To do:
Every entry below needs to be copied exactly.

Information given:
>>
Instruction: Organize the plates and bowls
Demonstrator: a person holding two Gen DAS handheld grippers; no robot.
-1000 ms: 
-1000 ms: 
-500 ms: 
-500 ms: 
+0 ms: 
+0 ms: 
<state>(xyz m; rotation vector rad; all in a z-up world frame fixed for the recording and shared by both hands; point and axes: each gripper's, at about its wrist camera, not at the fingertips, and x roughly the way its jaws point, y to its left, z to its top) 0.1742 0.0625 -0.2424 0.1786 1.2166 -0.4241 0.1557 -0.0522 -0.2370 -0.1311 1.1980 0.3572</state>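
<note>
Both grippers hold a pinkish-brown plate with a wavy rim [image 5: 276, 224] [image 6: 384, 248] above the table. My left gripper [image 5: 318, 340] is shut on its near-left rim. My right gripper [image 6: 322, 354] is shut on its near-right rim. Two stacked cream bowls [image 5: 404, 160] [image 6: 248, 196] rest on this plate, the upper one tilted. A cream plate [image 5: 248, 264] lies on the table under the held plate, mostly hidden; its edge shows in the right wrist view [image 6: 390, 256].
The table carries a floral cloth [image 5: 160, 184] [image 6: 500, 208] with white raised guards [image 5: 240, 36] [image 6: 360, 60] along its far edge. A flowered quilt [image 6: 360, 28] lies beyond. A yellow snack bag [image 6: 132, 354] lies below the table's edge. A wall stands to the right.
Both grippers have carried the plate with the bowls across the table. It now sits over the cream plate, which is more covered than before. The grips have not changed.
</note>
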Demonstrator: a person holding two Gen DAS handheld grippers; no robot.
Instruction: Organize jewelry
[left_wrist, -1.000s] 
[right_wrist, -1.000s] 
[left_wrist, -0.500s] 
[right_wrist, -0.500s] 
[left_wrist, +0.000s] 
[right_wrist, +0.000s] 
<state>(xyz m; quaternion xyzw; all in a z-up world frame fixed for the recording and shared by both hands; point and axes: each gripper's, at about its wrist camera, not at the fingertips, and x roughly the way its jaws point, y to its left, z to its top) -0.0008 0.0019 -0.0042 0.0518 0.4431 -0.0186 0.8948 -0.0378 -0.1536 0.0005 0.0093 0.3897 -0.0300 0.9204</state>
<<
Solution:
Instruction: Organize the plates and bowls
Demonstrator: a person holding two Gen DAS handheld grippers; no robot.
-1000 ms: 
-1000 ms: 
-500 ms: 
-500 ms: 
+0 ms: 
+0 ms: 
<state>(xyz m; rotation vector rad; all in a z-up world frame fixed for the recording and shared by both hands; point and axes: each gripper's, at about its wrist camera, not at the fingertips, and x roughly the way its jaws point, y to its left, z to its top) 0.1742 0.0625 -0.2424 0.1786 1.2166 -0.4241 0.1557 -0.0522 -0.2370 -0.1311 1.1980 0.3572</state>
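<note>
Both grippers hold a pinkish-brown plate with a wavy rim [image 5: 276, 224] [image 6: 384, 248] above the table. My left gripper [image 5: 318, 340] is shut on its near-left rim. My right gripper [image 6: 322, 354] is shut on its near-right rim. Two stacked cream bowls [image 5: 404, 160] [image 6: 248, 196] rest on this plate, the upper one tilted. A cream plate [image 5: 248, 264] lies on the table under the held plate, mostly hidden; its edge shows in the right wrist view [image 6: 390, 256].
The table carries a floral cloth [image 5: 160, 184] [image 6: 500, 208] with white raised guards [image 5: 240, 36] [image 6: 360, 60] along its far edge. A flowered quilt [image 6: 360, 28] lies beyond. A yellow snack bag [image 6: 132, 354] lies below the table's edge. A wall stands to the right.
Both grippers have carried the plate with the bowls across the table. It now sits over the cream plate, which is more covered than before. The grips have not changed.
</note>
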Demonstrator: a person holding two Gen DAS handheld grippers; no robot.
Instruction: Organize jewelry
[left_wrist, -1.000s] 
[right_wrist, -1.000s] 
[left_wrist, -0.500s] 
[right_wrist, -0.500s] 
[left_wrist, +0.000s] 
[right_wrist, +0.000s] 
<state>(xyz m; quaternion xyzw; all in a z-up world frame fixed for the recording and shared by both hands; point and axes: each gripper's, at about its wrist camera, not at the fingertips, and x roughly the way its jaws point, y to its left, z to its top) -0.0008 0.0019 -0.0042 0.0518 0.4431 -0.0186 0.8948 -0.0378 -0.1536 0.0005 0.0093 0.3897 -0.0300 0.9204</state>

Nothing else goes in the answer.